People at risk for developing QT prolongation include those with underlying heart conditions and those who tend to have low levels of potassium and magnesium in their blood.
Do not stop taking your medication without talking to a health care professional.
FDA has received a report of a patient with multiple sclerosis (MS) who died within 24 hours of taking the first dose of Gilenya (fingolimod), an oral medication used in adults to reduce the frequency of MS flare-ups and delay physical disability. The agency also has received reports of MS patients who died of heart problems or unknown causes, but has not concluded whether the drug caused any of the deaths, and is continuing to investigate the cases.
Risk: At this time, FDA continues to believe that Gilenya provides an important health benefit when used as directed. However, the agency has added specific recommendations for health care professionals regarding monitoring patients after the first dose, and advises against its use in certain patients.

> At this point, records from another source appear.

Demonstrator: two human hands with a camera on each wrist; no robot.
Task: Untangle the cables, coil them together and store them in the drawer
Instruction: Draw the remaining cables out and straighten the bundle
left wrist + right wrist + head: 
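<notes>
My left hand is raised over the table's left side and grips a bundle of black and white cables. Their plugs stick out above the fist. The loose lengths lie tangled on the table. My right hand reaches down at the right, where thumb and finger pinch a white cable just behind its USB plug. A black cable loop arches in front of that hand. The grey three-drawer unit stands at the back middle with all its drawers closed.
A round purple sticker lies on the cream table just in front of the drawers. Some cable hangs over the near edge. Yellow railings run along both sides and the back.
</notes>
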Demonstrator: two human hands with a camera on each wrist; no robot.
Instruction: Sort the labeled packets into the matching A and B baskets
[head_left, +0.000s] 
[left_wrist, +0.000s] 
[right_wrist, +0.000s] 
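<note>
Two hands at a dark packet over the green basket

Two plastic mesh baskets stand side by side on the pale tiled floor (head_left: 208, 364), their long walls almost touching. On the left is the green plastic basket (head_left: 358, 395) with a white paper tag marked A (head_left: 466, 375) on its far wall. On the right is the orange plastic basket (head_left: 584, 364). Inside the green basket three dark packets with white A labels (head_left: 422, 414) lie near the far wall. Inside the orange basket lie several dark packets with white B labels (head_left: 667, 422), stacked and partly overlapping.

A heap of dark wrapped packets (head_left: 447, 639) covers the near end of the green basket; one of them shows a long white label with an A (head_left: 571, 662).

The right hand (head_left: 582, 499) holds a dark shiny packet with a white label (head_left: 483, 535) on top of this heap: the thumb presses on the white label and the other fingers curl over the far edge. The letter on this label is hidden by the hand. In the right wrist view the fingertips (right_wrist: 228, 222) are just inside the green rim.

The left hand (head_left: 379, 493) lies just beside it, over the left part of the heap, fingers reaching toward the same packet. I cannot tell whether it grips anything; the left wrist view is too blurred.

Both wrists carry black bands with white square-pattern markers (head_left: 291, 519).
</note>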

Although the maximum heart rate lowering effect of Gilenya usually occurs within six hours of the first dose, the maximum effect may occur as late as 20 hours after the first dose in some patients. For this reason, FDA advises against the use of Gilenya in patients with certain pre-existing or recent (within last six months) heart conditions or stroke, or who are taking certain medications for heart arrythmia (abnormal rhythm).
Patients with MS should not stop taking Gilenya without talking to their healthcare professional.
Health care professionals who prescribe Gilenya should follow the recommendations in the approved drug label.
Health care professionals should provide heart monitoring longer than six hours, including continuous, overnight electrocardiogram (ECG) monitoring, in patients who are at higher risk for, or who may not tolerate, bradycardia (slow heartbeat).
FDA is reviewing the findings of clinical trials conducted both in the United States and in other countries that found that patients treated with Revlimid (lenalidomide) may be at an increased risk of developing new types of cancer compared to patients who did not take the drug. Revlimid is used to treat a type of blood disorder known as myelodysplastic syndrome (MDS). It is also used along with other drugs to treat people with the cancer known as multiple myeloma.
Risk: Clinical trials conducted after Revlimid was approved by FDA showed that newly-diagnosed patients treated with Revlimid had an increased risk of developing new cancers—specifically, acute myelogenous leukemia, myelodysplastic syndromes, and Hodgkin's lymphoma— compared to similar patients who received a placebo.
At this time, there is no recommendation to delay, modify or restrict the use of Revlimid for patients being treated for multiple myeloma and MDS.
Health care professionals and patients should consider both the potential benefit of Revlimid and the risk of new cancers when making treatment decisions, and patients should be monitored for this risk.
In April 2012, FDA required safety labeling changes to be made to 43 drug products, including Atacand (Candesartan Cilexetil) and Miacalcin (Calcitonin-Salmon) Nasal Spray and Injection. Atacand should not be taken by pregnant women, and there have been reports of tremors, allergic and digestive problems tied to Miacalcin.
Five changes were to blood pressure medicines containing aliskiren, warning against combining them with other drugs called angiotensin converting enzyme inhibitors (ACEIs) and angiotensin receptor blockers (ARBs) in people with diabetes, because it increases their risk for kidney disease, low blood pressure and higher-than-normal potassium levels. ACEIs and ARBs relax blood vessels by blocking the effects of a hormone that causes vessels to narrow.
Four were to birth control pills containing drosperinone and ethinyl estradiol—including Beyaz, Safyral, Yasmin, and Yaz—which carry a higher risk of blood clots.